Exercise goal: Set the records down again. Match every line exactly.

(Stored data entries)
%%
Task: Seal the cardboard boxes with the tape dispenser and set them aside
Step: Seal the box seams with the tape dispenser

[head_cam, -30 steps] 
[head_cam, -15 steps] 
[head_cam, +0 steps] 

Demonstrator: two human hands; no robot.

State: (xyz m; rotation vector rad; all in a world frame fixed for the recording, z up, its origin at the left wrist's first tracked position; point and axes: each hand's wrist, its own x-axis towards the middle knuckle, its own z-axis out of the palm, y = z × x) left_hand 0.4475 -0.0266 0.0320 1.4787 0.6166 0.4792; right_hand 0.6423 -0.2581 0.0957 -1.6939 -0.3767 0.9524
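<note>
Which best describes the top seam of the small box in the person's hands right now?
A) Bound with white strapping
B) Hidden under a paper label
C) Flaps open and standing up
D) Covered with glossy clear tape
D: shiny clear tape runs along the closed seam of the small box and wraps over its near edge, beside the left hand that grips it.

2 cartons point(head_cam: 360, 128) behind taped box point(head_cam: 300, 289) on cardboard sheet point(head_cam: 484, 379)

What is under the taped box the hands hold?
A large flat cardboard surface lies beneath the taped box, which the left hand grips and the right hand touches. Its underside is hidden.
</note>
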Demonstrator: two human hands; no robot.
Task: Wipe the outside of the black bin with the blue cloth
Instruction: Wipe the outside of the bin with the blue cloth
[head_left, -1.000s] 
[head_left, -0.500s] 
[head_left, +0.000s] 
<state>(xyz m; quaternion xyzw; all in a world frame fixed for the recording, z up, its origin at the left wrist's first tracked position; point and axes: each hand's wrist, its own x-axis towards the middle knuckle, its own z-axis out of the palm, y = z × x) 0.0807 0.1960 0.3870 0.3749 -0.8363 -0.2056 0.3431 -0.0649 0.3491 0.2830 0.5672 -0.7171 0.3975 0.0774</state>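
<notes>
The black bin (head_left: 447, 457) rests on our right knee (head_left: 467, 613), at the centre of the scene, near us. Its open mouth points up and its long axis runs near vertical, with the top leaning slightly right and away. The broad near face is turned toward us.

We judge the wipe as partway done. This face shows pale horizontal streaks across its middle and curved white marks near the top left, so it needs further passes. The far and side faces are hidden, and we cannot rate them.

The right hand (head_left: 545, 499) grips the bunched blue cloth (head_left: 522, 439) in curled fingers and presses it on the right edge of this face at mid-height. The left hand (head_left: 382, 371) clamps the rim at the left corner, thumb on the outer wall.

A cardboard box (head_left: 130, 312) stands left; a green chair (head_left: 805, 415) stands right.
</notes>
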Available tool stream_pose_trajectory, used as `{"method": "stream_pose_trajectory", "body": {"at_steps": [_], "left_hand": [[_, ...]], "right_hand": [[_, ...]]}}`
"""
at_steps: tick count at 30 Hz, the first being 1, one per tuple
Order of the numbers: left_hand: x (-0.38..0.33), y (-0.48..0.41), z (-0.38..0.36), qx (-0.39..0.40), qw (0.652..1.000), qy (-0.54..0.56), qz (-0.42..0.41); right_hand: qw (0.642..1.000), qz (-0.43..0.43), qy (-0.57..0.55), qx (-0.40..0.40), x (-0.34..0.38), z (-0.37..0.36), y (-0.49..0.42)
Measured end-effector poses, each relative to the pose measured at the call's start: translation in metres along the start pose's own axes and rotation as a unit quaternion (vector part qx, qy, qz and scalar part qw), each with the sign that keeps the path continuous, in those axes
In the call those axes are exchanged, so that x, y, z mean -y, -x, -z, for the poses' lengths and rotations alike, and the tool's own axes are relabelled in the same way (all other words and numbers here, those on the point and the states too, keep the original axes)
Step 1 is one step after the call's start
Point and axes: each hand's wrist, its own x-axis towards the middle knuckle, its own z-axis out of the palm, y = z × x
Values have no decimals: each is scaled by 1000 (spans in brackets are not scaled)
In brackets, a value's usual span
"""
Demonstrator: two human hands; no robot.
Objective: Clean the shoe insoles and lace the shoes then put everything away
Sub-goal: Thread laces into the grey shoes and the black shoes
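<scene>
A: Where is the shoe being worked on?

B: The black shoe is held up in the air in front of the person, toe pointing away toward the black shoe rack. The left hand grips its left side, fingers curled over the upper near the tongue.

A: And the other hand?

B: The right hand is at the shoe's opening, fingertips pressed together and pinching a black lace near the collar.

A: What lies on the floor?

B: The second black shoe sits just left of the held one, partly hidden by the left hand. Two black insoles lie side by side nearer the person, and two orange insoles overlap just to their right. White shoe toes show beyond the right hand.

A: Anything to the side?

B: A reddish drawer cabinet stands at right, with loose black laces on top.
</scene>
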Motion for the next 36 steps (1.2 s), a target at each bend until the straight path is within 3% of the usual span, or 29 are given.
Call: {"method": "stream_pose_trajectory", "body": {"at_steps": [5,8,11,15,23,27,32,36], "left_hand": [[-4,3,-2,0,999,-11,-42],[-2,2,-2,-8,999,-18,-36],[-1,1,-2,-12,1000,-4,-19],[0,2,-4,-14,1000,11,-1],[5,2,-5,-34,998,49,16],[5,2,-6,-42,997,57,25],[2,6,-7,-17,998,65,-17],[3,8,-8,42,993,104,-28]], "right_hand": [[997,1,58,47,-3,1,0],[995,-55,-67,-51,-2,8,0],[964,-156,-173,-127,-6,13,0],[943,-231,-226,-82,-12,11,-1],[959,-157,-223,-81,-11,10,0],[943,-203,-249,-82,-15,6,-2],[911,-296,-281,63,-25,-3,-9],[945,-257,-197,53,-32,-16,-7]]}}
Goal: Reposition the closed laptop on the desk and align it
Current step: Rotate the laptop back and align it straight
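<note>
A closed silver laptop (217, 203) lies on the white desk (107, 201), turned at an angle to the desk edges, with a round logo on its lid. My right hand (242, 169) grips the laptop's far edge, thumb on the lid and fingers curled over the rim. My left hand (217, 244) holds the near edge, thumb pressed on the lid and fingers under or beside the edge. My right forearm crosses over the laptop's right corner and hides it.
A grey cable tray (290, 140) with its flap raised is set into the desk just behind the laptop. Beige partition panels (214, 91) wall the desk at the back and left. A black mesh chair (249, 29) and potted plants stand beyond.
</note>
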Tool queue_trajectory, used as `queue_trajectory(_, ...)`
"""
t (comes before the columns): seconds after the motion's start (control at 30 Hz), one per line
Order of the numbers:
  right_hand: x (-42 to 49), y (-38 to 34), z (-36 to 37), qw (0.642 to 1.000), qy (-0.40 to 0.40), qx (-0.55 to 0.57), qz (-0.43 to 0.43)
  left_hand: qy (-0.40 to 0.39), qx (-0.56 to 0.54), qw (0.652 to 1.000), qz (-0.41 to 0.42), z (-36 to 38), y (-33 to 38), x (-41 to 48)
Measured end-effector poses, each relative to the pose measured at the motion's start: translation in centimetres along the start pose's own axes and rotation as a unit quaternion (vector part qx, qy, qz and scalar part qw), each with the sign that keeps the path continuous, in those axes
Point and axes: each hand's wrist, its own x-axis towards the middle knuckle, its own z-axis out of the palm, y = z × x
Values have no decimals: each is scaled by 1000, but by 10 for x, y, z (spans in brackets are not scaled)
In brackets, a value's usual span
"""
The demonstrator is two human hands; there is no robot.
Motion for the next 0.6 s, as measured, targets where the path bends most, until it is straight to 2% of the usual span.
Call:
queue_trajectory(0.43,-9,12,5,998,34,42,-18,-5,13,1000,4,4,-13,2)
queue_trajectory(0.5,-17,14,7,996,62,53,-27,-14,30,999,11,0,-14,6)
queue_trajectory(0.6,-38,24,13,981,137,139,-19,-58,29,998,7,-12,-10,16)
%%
Answer to this exercise:
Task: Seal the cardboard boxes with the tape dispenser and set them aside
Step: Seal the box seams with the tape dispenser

[head_cam, -30 steps] 
[head_cam, -15 steps] 
[head_cam, +0 steps] 

Demonstrator: two human hands; no robot.

State: (xyz m; rotation vector rad; all in a world frame fixed for the recording, z up, its origin at the left wrist's first tracked position; point and axes: each hand's wrist, its own x-axis towards the middle knuckle, its own z-axis out of the palm, y = z × x) left_hand 0.4475 -0.0266 0.0320 1.4787 0.6166 0.4792; right_hand 0.6423 -0.2581 0.0957 -1.6939 -0.3767 0.9524
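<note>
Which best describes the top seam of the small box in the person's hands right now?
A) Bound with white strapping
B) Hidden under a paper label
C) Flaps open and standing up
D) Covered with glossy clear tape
D: shiny clear tape runs along the closed seam of the small box and wraps over its near edge, beside the left hand that grips it.

2 cartons point(head_cam: 360, 128) behind taped box point(head_cam: 300, 289) on cardboard sheet point(head_cam: 484, 379)

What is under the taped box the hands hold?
A large flat cardboard surface lies beneath the taped box, which the left hand grips and the right hand touches. Its underside is hidden.
</note>
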Demonstrator: two human hands; no robot.
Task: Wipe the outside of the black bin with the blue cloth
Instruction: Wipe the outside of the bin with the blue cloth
[head_left, -1.000s] 
[head_left, -0.500s] 
[head_left, +0.000s] 
<state>(xyz m; quaternion xyzw; all in a world frame fixed for the recording, z up, its origin at the left wrist's first tracked position; point and axes: each hand's wrist, its own x-axis towards the middle knuckle, its own z-axis out of the palm, y = z × x) 0.0807 0.1960 0.3870 0.3749 -0.8363 -0.2056 0.3431 -0.0649 0.3491 0.2830 0.5672 -0.7171 0.3975 0.0774</state>
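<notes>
The black bin (head_left: 447, 457) rests on our right knee (head_left: 467, 613), at the centre of the scene, near us. Its open mouth points up and its long axis runs near vertical, with the top leaning slightly right and away. The broad near face is turned toward us.

We judge the wipe as partway done. This face shows pale horizontal streaks across its middle and curved white marks near the top left, so it needs further passes. The far and side faces are hidden, and we cannot rate them.

The right hand (head_left: 545, 499) grips the bunched blue cloth (head_left: 522, 439) in curled fingers and presses it on the right edge of this face at mid-height. The left hand (head_left: 382, 371) clamps the rim at the left corner, thumb on the outer wall.

A cardboard box (head_left: 130, 312) stands left; a green chair (head_left: 805, 415) stands right.
</notes>
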Available tool stream_pose_trajectory, used as `{"method": "stream_pose_trajectory", "body": {"at_steps": [_], "left_hand": [[_, ...]], "right_hand": [[_, ...]]}}`
"""
at_steps: tick count at 30 Hz, the first being 1, one per tuple
Order of the numbers: left_hand: x (-0.38..0.33), y (-0.48..0.41), z (-0.38..0.36), qx (-0.39..0.40), qw (0.652..1.000), qy (-0.54..0.56), qz (-0.42..0.41); right_hand: qw (0.642..1.000), qz (-0.43..0.43), qy (-0.57..0.55), qx (-0.40..0.40), x (-0.34..0.38), z (-0.37..0.36), y (-0.49..0.42)
Measured end-effector poses, each relative to the pose measured at the call's start: translation in metres along the start pose's own axes and rotation as a unit quaternion (vector part qx, qy, qz and scalar part qw), each with the sign that keeps the path continuous, in those axes
In the call those axes are exchanged, so that x, y, z mean -y, -x, -z, for the poses' lengths and rotations alike, and the tool's own axes are relabelled in the same way (all other words and numbers here, those on the point and the states too, keep the original axes)
Step 1 is one step after the call's start
Point and axes: each hand's wrist, its own x-axis towards the middle knuckle, its own z-axis out of the palm, y = z × x
Values have no decimals: each is scaled by 1000 (spans in brackets are not scaled)
In brackets, a value's usual span
"""
Demonstrator: two human hands; no robot.
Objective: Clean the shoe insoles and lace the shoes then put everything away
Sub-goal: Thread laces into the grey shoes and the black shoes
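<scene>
A: Where is the shoe being worked on?

B: The black shoe is held up in the air in front of the person, toe pointing away toward the black shoe rack. The left hand grips its left side, fingers curled over the upper near the tongue.

A: And the other hand?

B: The right hand is at the shoe's opening, fingertips pressed together and pinching a black lace near the collar.

A: What lies on the floor?

B: The second black shoe sits just left of the held one, partly hidden by the left hand. Two black insoles lie side by side nearer the person, and two orange insoles overlap just to their right. White shoe toes show beyond the right hand.

A: Anything to the side?

B: A reddish drawer cabinet stands at right, with loose black laces on top.
</scene>
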Motion for the next 36 steps (1.2 s), a target at each bend until the straight path is within 3% of the usual span, or 29 are given.
Call: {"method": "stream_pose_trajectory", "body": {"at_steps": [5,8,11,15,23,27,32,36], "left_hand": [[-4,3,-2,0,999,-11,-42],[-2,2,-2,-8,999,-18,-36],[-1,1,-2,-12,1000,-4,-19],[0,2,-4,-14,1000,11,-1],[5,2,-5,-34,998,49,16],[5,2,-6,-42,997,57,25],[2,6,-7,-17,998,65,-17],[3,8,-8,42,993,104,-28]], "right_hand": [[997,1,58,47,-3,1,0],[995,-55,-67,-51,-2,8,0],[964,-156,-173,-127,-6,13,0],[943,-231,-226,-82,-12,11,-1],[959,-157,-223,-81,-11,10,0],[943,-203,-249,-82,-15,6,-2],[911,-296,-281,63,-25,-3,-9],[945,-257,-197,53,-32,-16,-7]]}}
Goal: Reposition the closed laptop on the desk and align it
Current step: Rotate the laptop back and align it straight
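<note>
A closed silver laptop (217, 203) lies on the white desk (107, 201), turned at an angle to the desk edges, with a round logo on its lid. My right hand (242, 169) grips the laptop's far edge, thumb on the lid and fingers curled over the rim. My left hand (217, 244) holds the near edge, thumb pressed on the lid and fingers under or beside the edge. My right forearm crosses over the laptop's right corner and hides it.
A grey cable tray (290, 140) with its flap raised is set into the desk just behind the laptop. Beige partition panels (214, 91) wall the desk at the back and left. A black mesh chair (249, 29) and potted plants stand beyond.
</note>
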Tool queue_trajectory, used as `queue_trajectory(_, ...)`
"""
t (comes before the columns): seconds after the motion's start (control at 30 Hz), one per line
Order of the numbers:
  right_hand: x (-42 to 49), y (-38 to 34), z (-36 to 37), qw (0.642 to 1.000), qy (-0.40 to 0.40), qx (-0.55 to 0.57), qz (-0.43 to 0.43)
  left_hand: qy (-0.40 to 0.39), qx (-0.56 to 0.54), qw (0.652 to 1.000), qz (-0.41 to 0.42), z (-36 to 38), y (-33 to 38), x (-41 to 48)
Measured end-effector poses, each relative to the pose measured at the motion's start: translation in centimetres along the start pose's own axes and rotation as a unit quaternion (vector part qx, qy, qz and scalar part qw), each with the sign that keeps the path continuous, in those axes
Point and axes: each hand's wrist, its own x-axis towards the middle knuckle, its own z-axis out of the palm, y = z × x
Values have no decimals: each is scaled by 1000, but by 10 for x, y, z (spans in brackets are not scaled)
In brackets, a value's usual span
"""
The demonstrator is two human hands; there is no robot.
Motion for the next 0.6 s, as measured, targets where the path bends most, until it is straight to 2% of the usual span.
Call:
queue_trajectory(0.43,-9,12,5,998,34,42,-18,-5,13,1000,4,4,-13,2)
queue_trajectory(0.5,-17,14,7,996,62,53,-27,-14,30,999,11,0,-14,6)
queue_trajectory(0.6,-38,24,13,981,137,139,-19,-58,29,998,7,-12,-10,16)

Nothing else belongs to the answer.